Directions for this task — Your task is to repeat exactly the lines below between the line holding "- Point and" and the line holding "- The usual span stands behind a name", inclusive, and only those.

Exercise data —
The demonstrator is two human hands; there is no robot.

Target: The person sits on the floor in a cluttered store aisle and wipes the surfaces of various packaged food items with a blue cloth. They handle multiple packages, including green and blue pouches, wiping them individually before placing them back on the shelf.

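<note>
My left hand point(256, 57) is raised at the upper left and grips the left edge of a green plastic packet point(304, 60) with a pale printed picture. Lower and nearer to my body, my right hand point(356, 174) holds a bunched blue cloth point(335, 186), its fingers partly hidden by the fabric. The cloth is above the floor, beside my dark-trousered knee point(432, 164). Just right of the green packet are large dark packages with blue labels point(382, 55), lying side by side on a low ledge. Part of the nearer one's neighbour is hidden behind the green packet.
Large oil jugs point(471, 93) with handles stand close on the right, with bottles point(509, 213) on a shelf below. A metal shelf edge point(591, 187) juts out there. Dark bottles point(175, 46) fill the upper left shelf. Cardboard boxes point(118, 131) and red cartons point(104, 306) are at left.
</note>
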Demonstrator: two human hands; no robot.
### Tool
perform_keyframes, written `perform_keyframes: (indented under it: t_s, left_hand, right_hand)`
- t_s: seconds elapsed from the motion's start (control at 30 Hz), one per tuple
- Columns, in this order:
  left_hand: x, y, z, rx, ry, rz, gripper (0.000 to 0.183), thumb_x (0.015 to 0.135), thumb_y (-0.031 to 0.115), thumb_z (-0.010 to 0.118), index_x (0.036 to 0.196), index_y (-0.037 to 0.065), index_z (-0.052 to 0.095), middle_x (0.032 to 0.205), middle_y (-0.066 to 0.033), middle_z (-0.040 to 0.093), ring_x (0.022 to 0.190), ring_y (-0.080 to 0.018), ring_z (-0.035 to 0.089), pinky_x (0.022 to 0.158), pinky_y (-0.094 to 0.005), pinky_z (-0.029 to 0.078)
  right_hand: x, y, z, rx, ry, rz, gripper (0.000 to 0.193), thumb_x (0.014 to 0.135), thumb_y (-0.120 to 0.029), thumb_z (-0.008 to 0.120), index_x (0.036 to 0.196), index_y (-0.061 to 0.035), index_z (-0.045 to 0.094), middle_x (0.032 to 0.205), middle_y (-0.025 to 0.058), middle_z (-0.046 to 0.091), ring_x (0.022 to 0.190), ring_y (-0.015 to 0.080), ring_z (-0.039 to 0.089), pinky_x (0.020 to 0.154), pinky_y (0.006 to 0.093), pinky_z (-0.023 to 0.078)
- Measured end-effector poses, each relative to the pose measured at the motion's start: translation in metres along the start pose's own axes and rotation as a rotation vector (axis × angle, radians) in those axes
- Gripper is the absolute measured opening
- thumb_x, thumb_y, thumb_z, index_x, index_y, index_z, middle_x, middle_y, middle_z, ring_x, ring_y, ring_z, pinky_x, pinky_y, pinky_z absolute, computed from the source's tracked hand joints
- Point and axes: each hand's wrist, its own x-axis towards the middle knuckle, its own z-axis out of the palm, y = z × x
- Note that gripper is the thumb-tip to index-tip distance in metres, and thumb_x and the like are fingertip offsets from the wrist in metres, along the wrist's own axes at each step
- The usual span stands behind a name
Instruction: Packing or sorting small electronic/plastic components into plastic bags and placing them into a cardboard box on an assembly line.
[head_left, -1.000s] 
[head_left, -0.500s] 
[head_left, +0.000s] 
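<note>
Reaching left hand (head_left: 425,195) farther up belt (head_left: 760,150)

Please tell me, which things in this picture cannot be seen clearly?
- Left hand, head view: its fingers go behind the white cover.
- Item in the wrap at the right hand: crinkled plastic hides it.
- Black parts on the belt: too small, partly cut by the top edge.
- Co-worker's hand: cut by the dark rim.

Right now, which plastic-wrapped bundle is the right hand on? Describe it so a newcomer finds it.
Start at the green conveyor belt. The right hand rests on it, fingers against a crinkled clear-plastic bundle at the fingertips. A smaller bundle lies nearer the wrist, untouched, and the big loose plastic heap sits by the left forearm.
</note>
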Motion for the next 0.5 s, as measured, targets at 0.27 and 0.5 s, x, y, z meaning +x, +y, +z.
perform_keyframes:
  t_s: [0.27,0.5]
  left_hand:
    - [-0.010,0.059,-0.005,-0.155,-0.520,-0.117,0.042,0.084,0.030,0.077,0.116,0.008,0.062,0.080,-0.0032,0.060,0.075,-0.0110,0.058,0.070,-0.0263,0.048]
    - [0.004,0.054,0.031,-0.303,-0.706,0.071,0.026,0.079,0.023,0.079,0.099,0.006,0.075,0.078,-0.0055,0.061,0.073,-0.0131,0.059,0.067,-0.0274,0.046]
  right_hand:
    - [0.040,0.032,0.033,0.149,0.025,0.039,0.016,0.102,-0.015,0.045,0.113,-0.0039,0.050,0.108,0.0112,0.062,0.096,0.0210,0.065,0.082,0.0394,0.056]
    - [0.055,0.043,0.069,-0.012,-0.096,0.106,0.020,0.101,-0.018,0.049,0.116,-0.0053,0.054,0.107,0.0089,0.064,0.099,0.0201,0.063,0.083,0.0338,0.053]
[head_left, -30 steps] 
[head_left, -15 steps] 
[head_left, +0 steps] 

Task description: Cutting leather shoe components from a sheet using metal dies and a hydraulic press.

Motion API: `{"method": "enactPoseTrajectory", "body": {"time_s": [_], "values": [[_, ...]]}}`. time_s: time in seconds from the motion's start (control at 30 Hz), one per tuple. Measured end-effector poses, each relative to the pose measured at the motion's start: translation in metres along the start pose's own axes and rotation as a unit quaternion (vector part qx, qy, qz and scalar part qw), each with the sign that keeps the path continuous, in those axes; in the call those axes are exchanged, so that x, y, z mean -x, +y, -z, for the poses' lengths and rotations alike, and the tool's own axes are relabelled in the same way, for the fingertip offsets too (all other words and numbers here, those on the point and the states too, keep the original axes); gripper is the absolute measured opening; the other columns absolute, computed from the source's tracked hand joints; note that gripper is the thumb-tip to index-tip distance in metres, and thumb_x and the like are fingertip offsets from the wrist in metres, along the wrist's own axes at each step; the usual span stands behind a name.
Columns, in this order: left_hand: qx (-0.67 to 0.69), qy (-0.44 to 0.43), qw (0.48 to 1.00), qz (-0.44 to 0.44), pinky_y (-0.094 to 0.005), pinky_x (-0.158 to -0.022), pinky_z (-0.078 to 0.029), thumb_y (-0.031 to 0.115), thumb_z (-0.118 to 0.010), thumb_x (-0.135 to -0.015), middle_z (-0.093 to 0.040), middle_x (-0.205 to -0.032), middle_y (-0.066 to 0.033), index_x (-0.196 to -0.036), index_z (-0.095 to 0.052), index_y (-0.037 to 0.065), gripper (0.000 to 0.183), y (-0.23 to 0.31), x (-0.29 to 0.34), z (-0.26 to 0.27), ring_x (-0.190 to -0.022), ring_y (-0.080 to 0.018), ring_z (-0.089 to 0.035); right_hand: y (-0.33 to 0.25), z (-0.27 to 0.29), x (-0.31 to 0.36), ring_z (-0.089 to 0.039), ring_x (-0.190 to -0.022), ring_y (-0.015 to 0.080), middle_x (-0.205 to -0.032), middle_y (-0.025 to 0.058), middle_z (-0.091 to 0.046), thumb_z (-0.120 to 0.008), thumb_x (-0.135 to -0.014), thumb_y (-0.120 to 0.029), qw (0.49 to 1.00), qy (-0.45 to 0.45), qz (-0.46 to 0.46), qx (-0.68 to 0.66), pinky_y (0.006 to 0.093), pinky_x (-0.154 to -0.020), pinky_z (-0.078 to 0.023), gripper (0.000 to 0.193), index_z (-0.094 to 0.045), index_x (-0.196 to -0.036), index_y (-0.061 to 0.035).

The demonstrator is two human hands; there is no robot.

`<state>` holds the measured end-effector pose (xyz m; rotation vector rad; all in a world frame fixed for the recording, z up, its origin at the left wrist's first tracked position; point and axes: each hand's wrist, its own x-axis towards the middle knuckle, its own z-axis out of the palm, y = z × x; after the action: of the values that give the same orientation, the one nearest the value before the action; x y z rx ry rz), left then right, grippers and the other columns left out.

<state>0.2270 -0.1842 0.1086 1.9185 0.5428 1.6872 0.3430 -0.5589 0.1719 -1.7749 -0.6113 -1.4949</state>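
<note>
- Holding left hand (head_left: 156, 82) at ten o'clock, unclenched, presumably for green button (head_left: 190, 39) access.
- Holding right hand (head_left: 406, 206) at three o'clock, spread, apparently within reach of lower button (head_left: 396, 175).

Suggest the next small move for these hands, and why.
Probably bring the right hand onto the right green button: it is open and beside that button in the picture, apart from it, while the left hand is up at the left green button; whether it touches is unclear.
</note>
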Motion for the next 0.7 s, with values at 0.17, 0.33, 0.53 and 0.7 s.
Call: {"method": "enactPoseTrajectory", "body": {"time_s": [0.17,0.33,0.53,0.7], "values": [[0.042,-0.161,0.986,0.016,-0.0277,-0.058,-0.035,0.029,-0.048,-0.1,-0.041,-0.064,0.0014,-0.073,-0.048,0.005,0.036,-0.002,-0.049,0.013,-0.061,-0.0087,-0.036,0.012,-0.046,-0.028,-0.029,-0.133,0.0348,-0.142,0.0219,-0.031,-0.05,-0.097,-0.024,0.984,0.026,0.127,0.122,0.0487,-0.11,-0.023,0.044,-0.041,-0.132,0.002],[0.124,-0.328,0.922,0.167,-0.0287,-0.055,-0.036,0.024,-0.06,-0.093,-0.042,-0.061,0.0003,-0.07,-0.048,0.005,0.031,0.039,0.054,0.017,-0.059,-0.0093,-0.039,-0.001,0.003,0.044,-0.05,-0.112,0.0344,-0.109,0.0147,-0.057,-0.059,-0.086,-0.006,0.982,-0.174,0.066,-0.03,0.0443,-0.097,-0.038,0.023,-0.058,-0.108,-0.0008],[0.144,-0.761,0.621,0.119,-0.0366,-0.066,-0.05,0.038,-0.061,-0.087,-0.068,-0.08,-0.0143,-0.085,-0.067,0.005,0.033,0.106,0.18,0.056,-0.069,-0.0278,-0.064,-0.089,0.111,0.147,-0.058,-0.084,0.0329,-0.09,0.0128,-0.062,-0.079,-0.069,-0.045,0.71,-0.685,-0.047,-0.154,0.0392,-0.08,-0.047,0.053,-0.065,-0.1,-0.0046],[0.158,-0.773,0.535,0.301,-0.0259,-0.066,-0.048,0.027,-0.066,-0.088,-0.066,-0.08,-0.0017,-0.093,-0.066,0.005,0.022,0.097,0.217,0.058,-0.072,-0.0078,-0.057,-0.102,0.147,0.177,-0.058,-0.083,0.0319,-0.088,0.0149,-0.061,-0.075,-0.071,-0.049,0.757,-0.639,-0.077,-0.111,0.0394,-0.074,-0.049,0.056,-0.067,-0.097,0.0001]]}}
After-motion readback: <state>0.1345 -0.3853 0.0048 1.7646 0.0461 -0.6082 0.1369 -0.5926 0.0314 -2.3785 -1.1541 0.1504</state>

Task response —
- Point and axes: each hand's wrist, its own x-axis towards the middle knuckle, its own z-axis out of the palm, y = z × x
- Note that gripper is the thumb-tip to index-tip distance in metres, and thumb_x and the like are fingertip offsets from the wrist in metres, along the wrist's own axes at each step
- The usual span stands behind a name

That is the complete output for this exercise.